Some of the new houses are clothed in white DuPont Tyvek Home Wrap, and look like Christmas presents. A sign in front of a lot where a new home is being built tempts potential owners with an $8,000 tax credit if they buy before December 1st. Next door is a house with a “Danger: Asbestos” sign tacked to the door, which is next to a house with boarded windows, “By owner, $100 down, $100 a month” sprayed in black paint on the wood. Next to that is a house with a small bicycle on the porch, a trash can on the curb awaiting picke up, and t-shirts and insulation wrapped around the pipes of the gas meter.
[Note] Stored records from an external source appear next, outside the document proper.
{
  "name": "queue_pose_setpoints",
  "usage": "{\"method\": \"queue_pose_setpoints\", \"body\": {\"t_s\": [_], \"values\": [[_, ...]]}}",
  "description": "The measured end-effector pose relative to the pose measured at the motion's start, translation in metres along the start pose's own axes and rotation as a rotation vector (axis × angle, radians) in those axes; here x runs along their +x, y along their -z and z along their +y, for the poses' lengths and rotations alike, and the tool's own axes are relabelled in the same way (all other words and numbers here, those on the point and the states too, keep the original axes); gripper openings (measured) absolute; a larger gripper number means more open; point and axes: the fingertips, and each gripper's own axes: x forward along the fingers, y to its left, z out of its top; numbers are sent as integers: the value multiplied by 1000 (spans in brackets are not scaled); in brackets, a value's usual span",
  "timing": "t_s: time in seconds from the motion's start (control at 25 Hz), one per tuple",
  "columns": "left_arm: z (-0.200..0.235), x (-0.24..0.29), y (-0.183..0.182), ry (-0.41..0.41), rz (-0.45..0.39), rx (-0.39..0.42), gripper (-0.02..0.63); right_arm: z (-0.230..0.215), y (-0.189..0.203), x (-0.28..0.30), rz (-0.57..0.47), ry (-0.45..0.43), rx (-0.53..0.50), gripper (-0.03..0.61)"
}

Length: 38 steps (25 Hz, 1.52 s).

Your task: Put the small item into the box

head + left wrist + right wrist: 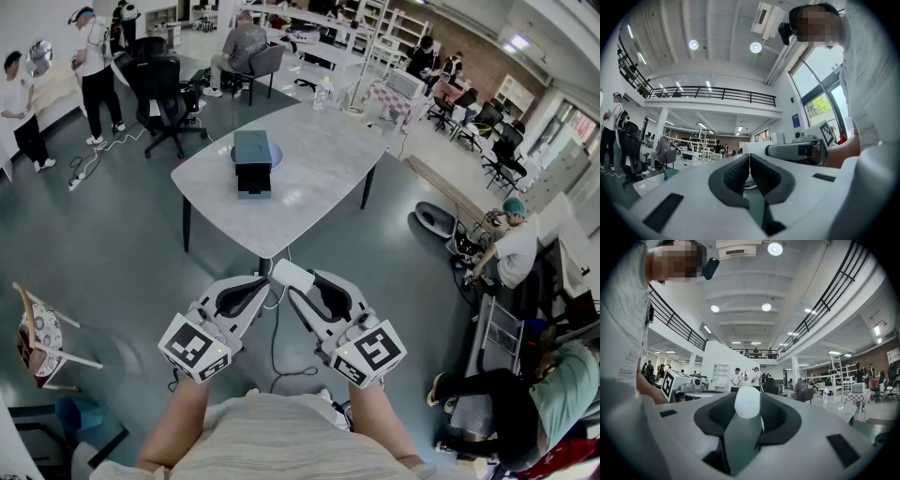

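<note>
Two grippers [265, 282] [298, 287], one white item [292, 274], one box [252, 161], perhaps one bottle [322, 92]

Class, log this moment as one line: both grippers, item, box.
left gripper: shut, empty | right gripper: shut on item | box: on table

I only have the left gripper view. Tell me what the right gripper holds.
Observer: The right gripper is shut on a small white item.
Operator: Now locate the box.
Observer: The dark box stands on the grey table, ahead of both grippers, left of the table's middle in the head view.
Operator: Check the gap between grippers.
Observer: From above, the left gripper has its tip just left of the white item.
</note>
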Motion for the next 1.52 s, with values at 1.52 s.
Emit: {"method": "queue_pose_setpoints", "body": {"t_s": [1.52], "values": [[55, -4, 20, -31, -11, -47, 21, -9, 12, 61, 9, -47, 24, 175]]}}
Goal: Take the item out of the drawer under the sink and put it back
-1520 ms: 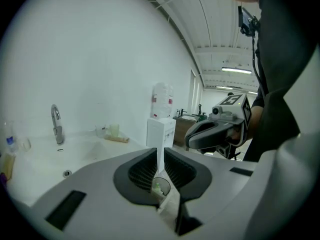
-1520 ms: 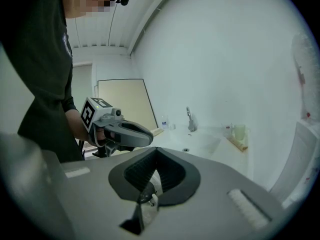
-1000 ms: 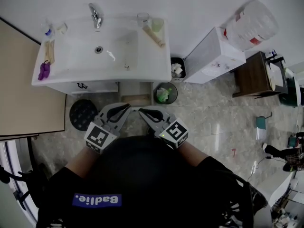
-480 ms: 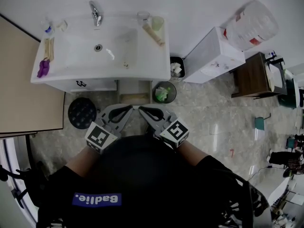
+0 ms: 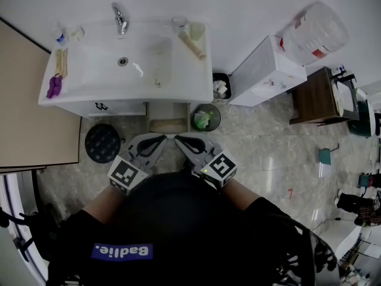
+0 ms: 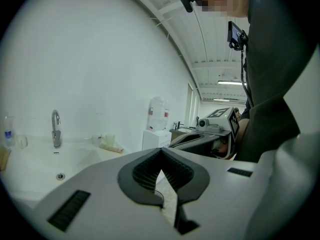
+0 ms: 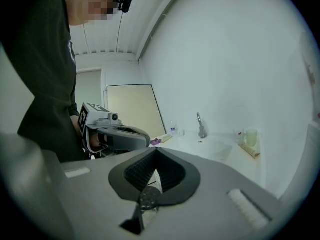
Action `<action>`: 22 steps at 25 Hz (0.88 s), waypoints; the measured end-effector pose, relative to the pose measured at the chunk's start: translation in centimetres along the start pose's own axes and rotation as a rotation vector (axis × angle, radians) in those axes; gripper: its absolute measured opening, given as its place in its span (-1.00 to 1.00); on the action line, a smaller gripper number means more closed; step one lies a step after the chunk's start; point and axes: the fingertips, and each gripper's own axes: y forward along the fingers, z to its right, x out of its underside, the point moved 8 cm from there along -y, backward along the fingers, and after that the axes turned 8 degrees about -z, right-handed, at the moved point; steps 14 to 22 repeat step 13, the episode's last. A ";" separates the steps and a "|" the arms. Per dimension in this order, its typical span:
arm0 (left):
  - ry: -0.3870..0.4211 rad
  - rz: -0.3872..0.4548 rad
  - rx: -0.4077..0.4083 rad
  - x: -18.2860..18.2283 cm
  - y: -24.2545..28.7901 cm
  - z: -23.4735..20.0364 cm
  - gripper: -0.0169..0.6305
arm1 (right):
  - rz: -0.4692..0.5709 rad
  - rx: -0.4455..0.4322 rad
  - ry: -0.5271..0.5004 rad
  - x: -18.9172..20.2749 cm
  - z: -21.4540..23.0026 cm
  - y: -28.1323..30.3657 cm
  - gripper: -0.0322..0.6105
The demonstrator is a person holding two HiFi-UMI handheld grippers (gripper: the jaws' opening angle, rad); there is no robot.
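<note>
Under the white sink [image 5: 178,88] a drawer [image 5: 169,113] stands pulled out, and a tan item [image 5: 169,124] lies in it. My left gripper [image 5: 162,137] [image 6: 161,153] and right gripper [image 5: 177,139] [image 7: 156,153] hover side by side just in front of the drawer, close to my chest. Their tips nearly meet and point toward the sink. Both are shut, with nothing between the pads. Each gripper view shows the other gripper from the side, with the basin and faucet [image 6: 56,128] [image 7: 201,126] behind.
A black round stool [image 5: 102,142] stands left of the drawer, and a bin with green contents [image 5: 206,117] right of it. A second bin [image 5: 222,87], a white cabinet [image 5: 265,70] and a water jug [image 5: 314,31] stand further right. A beige door [image 5: 36,112] stands left. Cups [image 5: 196,30] and toiletries sit on the sink.
The left jaws have drawn fully together. Both grippers stay in about the same spot before the drawer, and the head view has shifted only slightly.
</note>
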 end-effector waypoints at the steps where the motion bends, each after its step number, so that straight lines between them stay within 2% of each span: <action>1: 0.001 -0.001 0.000 0.0 0.0 0.0 -0.93 | 0.002 0.001 0.002 0.0 0.0 0.0 -0.89; 22: 0.019 -0.021 0.013 -0.1 -0.4 0.4 -0.93 | 0.000 0.005 0.006 0.1 -0.5 0.1 -0.89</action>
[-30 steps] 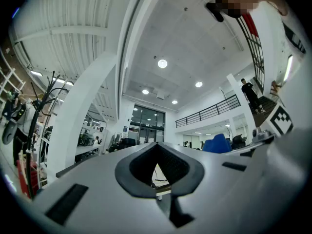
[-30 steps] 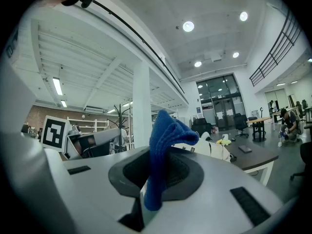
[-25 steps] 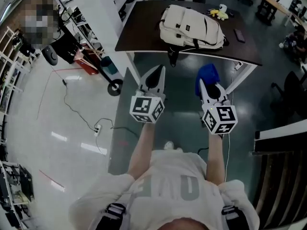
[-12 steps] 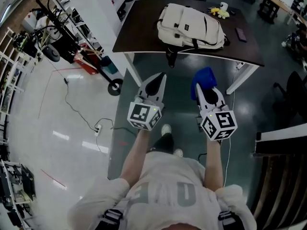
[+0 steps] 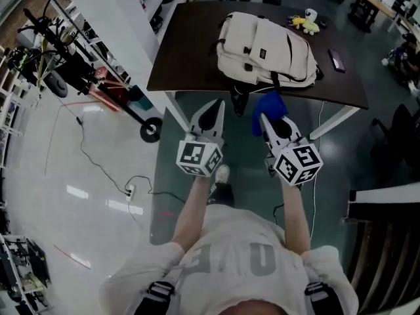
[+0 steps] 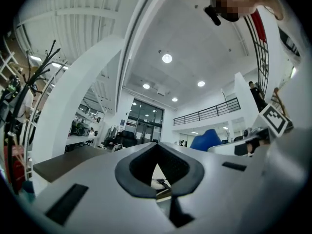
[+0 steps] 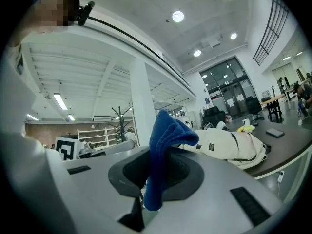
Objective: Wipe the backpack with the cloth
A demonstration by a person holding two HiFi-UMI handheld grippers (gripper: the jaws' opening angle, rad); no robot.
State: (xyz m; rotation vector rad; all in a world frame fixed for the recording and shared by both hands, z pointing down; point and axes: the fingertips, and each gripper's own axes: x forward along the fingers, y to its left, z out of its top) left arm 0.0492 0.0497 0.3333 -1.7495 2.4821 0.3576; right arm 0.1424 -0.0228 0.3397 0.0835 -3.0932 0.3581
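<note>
A cream backpack (image 5: pixel 266 48) lies flat on the dark brown table (image 5: pixel 190 58), straps hanging over the near edge. My right gripper (image 5: pixel 267 118) is shut on a blue cloth (image 5: pixel 268 104), held just short of the table's front edge below the backpack. In the right gripper view the cloth (image 7: pixel 163 150) sticks up from the closed jaws of that gripper (image 7: pixel 155 179), with the backpack (image 7: pixel 229 147) beyond. My left gripper (image 5: pixel 212 109) hovers beside it at the left, jaws together with nothing in them. In the left gripper view, this gripper (image 6: pixel 158 172) faces the table edge.
A yellow soft toy (image 5: pixel 303 22) and a dark phone (image 5: pixel 338 60) lie on the table's far right. A wheeled cart (image 5: pixel 128 97) stands left of the table, and cables with a power strip (image 5: pixel 129 190) lie on the floor. An office chair (image 5: pixel 400 123) is at the right.
The person has stepped closer to the table. Both grippers now sit nearer its front edge, and the right one still holds the cloth.
</note>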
As I worry about what my dog is nosing on the sidewalk, I hear cartoons on a television inside and I am sorry that a child has to live there.

The seven newest houses are part of Phase III of the development. According to this month's Bloomfield Garfield Corporation newsletter, delivered to our door, the mortgage payments for these homes may be “as low as $795/month”. Some of what I imagine are the Phase I houses already have some paint peeling from their less -new steps. I wonder how they will hold up against the elements and local scrutiny, and what kind of investment is really being made in this neighborhood.

Along side the new homes and the broken down homes are the houses that have already been enhancing these streets, with their lush gardens on smaller lots and their owners smiling and waving good morning to me as they get in their cars.

“That's a beautiful dog,” said a neighbor enthusiastically.

I beg to disagree, but didn't at the time. She is entitled to her opinion, her morning cheerfulness, and her bright blue porch carpeting. And she was just being neighborly.